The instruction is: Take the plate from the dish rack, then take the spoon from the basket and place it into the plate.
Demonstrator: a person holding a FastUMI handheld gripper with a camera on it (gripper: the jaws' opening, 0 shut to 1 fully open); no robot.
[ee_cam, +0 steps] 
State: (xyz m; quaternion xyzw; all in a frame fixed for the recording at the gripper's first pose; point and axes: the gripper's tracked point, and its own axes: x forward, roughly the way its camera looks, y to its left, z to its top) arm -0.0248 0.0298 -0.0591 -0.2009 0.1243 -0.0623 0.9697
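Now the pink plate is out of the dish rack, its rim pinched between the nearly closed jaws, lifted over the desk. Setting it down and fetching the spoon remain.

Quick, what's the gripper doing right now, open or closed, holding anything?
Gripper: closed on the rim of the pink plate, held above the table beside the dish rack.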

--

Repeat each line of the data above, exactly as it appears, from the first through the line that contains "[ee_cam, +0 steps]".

### Task solution
The instruction is: Take the plate from the dish rack, then take the spoon from the basket and place it into the plate.
Demonstrator: a person holding a FastUMI handheld gripper with a camera on it (gripper: the jaws' opening, 0 shut to 1 fully open); no robot.
[ee_cam, +0 steps] 

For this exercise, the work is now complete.